**WORK ITEM**
Retype the opening lines of the listing below, ending with the line that contains "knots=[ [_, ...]", and leave out any pictures.

**DATA PROVIDED**
□ □ □ □ □ □ □

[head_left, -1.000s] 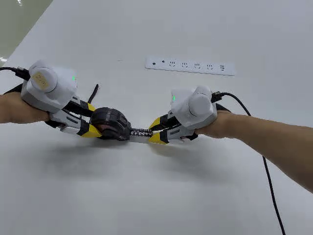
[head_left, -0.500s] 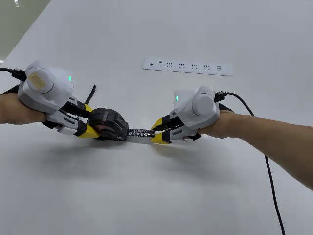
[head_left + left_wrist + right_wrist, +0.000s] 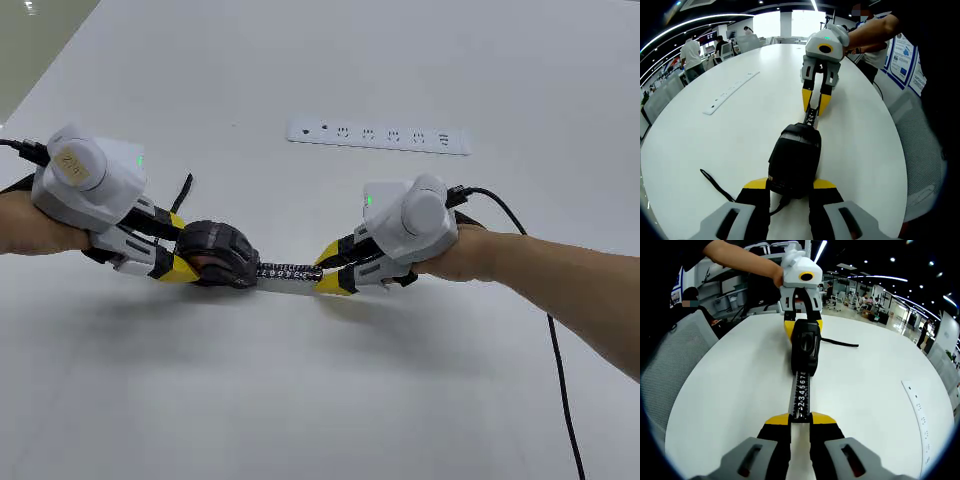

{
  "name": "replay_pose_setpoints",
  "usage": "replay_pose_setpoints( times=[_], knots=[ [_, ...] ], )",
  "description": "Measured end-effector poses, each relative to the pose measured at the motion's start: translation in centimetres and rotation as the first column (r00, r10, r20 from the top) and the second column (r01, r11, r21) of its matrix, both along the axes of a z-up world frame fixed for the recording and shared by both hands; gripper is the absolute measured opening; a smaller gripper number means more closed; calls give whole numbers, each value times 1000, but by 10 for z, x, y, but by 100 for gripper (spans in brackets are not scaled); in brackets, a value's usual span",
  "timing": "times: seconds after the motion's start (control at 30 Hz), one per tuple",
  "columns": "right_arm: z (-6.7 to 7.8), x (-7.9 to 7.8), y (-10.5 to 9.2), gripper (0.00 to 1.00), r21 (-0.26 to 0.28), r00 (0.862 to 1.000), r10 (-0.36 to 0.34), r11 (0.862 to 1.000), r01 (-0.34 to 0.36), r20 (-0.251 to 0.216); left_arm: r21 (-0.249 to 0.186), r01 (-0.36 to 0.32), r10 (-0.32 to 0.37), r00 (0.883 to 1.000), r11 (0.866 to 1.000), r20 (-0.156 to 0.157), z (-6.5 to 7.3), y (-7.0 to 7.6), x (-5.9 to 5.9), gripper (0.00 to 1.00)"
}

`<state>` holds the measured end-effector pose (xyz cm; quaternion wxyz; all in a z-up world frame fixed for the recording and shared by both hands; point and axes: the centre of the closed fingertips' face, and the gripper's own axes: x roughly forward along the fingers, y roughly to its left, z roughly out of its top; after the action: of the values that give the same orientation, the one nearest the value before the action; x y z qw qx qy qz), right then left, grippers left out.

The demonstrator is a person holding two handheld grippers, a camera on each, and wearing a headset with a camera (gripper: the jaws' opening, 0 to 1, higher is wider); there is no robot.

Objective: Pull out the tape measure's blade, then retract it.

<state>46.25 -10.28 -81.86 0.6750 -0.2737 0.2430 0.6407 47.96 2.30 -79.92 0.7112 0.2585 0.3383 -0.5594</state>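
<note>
Black ribbed rubber covers the tape measure's case (image 3: 795, 157), chunky and rounded, clamped between the yellow-tipped fingers of my left gripper (image 3: 790, 185). From its mouth the blade (image 3: 801, 390) runs straight to my right gripper (image 3: 801, 419), whose fingers are pinched narrow on the blade's free end. The digits 2 to 8 read along the short stretch between my 2 sets of fingers, so I judge the pull-out barely begun. To do it well I should lock the case in place and draw my right fingers directly away along the blade's line, level and untwisted, since so thin a strip looks likely to buckle. A thin black strap (image 3: 715, 182) trails beside my left fingers on the smooth white desk (image 3: 300, 400). A flat white power strip (image 3: 378, 135) lies well beyond both.
</note>
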Motion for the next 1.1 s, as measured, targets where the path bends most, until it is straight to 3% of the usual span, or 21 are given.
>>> replay_pose_setpoints(
  times=[1.1],
  knots=[
    [-1, -1, -32, 12, -28, 1000, -14, 1000, 14, -1, 0, -6, 6, 1000, 1000, -1, 1, -2, -2, 26]
  ],
)
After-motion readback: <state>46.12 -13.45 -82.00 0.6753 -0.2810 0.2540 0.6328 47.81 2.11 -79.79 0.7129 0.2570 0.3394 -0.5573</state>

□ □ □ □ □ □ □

**TASK SOLUTION**
[head_left, -1.000s] 
[head_left, -0.500s] 
[head_left + left_wrist + right_wrist, +0.000s] 

{
  "name": "replay_pose_setpoints",
  "usage": "replay_pose_setpoints( times=[_], knots=[ [_, ...] ], )",

The required output has been supplied.